When you reach the line with "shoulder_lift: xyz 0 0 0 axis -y" in the listing below, transcribe it and each line after it up to and including the line with "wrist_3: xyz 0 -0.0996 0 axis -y", exactly and with nothing else.

________________________

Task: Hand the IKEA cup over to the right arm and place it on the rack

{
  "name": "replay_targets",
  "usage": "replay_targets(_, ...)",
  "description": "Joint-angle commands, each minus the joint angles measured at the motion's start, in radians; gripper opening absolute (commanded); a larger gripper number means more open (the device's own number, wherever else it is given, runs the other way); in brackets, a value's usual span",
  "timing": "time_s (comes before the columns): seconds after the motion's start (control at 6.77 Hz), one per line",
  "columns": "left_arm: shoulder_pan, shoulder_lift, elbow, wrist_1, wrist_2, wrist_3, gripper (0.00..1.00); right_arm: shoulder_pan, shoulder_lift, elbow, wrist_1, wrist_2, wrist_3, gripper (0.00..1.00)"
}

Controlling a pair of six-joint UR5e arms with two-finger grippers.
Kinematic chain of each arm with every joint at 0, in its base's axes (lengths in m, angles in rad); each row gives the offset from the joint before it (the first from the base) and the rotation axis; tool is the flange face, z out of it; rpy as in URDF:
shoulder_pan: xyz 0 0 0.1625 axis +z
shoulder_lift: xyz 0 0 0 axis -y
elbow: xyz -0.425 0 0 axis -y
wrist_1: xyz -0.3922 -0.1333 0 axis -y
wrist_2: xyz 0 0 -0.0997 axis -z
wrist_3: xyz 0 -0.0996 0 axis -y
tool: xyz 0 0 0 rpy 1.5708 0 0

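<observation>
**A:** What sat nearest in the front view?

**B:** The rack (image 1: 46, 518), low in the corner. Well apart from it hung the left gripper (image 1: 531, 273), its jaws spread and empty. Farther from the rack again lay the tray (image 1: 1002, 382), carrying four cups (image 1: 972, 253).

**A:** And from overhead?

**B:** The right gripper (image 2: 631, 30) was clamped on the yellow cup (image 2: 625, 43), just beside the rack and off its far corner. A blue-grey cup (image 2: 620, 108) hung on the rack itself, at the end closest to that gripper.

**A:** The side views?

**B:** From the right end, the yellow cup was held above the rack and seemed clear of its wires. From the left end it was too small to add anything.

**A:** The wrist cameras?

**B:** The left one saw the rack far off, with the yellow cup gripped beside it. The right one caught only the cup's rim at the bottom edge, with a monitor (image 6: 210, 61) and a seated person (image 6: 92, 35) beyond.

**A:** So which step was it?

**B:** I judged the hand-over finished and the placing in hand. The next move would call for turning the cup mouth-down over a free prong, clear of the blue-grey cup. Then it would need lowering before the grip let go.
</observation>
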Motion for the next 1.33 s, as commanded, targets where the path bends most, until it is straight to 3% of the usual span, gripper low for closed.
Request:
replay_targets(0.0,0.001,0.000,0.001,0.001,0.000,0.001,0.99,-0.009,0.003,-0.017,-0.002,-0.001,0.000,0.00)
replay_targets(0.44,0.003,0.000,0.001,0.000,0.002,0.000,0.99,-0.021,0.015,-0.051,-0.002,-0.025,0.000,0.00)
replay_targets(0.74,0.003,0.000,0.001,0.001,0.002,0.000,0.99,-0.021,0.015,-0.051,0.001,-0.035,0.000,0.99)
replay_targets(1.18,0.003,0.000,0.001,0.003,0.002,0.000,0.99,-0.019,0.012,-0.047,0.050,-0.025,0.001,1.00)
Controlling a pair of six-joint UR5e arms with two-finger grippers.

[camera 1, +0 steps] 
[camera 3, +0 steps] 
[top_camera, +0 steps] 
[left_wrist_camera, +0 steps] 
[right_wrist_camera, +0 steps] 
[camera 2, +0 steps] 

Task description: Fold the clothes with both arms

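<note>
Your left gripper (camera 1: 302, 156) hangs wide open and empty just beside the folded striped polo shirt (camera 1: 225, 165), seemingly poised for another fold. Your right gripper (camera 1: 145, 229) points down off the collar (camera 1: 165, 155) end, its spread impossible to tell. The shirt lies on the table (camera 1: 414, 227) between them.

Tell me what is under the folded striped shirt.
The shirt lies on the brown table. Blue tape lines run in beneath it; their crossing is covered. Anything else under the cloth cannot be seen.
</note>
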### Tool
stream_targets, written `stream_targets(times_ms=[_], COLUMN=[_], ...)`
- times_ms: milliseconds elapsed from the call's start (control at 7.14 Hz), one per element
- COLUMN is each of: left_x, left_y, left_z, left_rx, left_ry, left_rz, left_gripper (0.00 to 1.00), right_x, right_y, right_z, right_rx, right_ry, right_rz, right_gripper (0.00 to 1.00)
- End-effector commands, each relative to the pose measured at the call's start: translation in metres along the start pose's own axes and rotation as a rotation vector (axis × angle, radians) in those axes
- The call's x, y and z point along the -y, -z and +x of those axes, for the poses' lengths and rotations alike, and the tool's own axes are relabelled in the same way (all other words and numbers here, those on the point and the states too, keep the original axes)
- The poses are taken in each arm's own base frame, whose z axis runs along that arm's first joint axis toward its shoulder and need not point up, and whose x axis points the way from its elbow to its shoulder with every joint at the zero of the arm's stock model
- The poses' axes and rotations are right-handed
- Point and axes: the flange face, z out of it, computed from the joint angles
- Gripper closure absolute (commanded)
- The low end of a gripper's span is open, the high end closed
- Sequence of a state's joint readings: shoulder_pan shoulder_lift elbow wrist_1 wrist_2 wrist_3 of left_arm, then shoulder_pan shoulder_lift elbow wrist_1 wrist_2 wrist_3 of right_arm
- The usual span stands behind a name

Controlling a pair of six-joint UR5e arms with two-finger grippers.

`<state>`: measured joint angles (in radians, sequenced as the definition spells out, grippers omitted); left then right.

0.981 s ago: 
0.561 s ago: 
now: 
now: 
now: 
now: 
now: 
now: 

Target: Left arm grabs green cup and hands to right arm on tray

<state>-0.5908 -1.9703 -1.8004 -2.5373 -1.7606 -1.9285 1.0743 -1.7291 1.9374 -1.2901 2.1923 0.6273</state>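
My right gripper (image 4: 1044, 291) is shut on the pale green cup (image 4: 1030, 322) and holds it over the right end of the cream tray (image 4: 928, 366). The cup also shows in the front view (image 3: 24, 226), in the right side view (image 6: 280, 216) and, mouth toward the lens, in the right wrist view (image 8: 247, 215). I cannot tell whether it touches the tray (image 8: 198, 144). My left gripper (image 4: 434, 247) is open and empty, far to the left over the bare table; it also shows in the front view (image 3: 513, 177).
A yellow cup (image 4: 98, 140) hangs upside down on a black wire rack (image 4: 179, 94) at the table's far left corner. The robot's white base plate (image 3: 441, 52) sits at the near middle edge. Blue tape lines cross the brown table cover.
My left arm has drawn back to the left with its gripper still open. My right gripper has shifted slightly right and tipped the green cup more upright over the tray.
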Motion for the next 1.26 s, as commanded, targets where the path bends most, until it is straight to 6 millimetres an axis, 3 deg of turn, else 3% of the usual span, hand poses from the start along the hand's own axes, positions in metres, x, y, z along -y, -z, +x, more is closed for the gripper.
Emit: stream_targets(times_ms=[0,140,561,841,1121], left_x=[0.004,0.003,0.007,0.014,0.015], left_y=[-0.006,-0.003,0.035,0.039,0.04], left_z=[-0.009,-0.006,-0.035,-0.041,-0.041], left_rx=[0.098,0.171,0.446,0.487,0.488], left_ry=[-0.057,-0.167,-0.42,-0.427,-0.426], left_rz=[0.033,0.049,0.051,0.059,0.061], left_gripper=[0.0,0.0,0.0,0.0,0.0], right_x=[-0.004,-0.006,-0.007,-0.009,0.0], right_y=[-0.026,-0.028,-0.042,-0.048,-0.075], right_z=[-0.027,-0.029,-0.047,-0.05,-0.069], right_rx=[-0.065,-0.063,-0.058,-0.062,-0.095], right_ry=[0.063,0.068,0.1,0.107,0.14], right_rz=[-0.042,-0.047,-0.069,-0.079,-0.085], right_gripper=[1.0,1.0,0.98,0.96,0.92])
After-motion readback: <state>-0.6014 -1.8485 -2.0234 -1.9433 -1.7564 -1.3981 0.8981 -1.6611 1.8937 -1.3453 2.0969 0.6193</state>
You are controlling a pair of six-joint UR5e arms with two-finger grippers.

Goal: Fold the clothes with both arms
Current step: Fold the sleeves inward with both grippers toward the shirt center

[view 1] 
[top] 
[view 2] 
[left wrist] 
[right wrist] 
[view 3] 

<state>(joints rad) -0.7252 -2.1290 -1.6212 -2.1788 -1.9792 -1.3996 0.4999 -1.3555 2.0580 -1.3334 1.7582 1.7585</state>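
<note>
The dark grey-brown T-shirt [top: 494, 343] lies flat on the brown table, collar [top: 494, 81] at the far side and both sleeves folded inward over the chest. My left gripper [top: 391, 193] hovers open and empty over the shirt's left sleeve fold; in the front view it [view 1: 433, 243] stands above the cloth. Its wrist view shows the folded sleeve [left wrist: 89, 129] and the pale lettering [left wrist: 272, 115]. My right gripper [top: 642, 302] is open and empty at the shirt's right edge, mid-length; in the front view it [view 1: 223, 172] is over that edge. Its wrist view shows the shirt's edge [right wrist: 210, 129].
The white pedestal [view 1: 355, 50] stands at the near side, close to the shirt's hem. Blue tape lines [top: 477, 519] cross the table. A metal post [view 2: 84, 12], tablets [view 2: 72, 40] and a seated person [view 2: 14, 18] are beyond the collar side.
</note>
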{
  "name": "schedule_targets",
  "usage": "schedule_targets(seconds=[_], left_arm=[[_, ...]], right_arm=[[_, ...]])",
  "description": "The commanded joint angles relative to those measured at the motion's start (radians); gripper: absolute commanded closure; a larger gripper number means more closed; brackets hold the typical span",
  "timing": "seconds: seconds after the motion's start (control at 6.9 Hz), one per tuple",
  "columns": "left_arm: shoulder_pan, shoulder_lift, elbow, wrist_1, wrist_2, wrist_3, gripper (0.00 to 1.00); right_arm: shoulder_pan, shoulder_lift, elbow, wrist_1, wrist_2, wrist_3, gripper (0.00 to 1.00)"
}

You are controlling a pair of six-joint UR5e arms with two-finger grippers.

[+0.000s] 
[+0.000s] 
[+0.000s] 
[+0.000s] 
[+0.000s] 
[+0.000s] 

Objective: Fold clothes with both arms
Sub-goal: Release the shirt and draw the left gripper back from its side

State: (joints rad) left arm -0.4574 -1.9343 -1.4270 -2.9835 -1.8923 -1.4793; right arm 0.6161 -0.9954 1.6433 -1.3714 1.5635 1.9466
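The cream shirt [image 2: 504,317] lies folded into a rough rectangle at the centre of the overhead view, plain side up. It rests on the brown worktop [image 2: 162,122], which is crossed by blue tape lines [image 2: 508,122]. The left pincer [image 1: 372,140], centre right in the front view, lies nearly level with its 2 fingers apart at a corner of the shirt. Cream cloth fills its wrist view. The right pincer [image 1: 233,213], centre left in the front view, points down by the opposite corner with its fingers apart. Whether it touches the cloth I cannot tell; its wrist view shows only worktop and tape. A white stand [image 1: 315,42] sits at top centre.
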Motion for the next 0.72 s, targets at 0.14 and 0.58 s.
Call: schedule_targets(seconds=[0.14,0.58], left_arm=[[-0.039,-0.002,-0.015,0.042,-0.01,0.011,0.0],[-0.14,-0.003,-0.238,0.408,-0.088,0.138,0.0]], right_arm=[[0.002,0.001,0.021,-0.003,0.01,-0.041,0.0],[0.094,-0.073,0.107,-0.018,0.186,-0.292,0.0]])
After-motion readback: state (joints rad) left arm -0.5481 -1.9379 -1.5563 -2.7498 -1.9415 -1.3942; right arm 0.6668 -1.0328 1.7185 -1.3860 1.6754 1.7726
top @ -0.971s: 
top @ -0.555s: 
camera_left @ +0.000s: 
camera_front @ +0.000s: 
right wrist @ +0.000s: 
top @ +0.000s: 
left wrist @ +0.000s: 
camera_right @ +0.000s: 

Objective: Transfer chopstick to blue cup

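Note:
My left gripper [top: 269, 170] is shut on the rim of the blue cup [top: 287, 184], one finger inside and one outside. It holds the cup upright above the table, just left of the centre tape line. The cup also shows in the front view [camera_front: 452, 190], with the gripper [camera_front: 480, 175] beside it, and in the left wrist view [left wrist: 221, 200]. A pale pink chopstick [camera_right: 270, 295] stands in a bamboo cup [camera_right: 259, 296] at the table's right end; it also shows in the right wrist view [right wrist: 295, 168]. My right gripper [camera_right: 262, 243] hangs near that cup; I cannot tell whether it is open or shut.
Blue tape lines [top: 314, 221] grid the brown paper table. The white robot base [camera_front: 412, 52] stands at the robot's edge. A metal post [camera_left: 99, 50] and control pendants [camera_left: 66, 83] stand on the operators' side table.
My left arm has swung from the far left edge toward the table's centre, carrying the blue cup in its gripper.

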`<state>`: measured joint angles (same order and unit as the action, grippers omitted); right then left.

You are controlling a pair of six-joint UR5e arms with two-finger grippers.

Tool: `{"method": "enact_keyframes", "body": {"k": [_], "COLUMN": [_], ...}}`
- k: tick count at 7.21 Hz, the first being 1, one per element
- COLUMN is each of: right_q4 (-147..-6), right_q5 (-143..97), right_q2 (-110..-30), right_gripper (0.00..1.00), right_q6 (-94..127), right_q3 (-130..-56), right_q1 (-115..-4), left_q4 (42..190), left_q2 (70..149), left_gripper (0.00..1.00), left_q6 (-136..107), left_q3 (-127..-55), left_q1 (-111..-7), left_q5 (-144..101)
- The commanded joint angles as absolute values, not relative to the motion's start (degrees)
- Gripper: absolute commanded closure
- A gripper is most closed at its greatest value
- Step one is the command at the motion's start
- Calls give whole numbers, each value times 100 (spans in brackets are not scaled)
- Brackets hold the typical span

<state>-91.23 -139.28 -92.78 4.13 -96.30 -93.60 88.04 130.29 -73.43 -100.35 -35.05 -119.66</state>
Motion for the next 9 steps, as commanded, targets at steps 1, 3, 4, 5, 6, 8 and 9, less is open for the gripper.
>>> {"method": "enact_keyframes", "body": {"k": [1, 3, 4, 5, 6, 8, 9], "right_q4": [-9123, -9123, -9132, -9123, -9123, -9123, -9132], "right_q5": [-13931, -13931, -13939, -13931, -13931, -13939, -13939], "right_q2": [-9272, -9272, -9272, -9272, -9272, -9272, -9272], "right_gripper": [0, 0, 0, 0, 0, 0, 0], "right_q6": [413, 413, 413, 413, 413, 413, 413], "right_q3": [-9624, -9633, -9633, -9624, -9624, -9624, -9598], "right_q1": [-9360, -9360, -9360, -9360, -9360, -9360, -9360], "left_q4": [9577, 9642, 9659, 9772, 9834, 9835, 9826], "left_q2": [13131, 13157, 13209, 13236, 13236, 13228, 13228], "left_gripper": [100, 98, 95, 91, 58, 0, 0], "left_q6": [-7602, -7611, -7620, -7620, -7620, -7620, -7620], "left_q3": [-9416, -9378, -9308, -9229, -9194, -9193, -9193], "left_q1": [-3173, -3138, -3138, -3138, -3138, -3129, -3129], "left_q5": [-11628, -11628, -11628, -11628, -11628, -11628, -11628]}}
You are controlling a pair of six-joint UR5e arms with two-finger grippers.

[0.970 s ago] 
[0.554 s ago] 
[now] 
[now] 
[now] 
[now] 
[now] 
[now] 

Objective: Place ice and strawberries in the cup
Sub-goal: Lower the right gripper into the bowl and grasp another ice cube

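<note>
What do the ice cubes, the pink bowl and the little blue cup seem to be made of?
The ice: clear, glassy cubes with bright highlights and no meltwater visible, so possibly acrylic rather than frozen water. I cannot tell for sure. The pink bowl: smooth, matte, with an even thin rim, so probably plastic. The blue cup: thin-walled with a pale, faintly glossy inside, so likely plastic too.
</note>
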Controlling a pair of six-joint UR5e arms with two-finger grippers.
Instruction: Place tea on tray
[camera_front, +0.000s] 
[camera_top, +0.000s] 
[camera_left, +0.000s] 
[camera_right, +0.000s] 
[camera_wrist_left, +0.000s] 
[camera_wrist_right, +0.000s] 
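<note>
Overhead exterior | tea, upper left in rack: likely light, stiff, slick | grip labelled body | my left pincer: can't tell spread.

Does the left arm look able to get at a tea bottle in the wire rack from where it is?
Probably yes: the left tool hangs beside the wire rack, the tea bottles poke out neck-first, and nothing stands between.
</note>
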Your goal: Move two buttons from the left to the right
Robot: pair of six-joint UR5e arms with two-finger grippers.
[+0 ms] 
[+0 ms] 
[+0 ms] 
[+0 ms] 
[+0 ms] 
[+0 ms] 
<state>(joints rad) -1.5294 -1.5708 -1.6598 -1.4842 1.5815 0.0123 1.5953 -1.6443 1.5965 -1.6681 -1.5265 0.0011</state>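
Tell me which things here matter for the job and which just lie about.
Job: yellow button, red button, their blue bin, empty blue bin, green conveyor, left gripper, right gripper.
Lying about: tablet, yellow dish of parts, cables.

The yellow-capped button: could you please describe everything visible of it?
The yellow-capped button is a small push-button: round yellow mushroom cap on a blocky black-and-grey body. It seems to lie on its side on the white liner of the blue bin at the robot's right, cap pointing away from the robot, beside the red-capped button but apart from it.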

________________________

■ YOUR SOLUTION ■
shoulder_lift: xyz 0 0 0 axis -y
elbow: xyz -0.425 0 0 axis -y
wrist_1: xyz -0.3922 -0.1333 0 axis -y
wrist_2: xyz 0 0 -0.0997 axis -z
wrist_3: xyz 0 -0.0996 0 axis -y

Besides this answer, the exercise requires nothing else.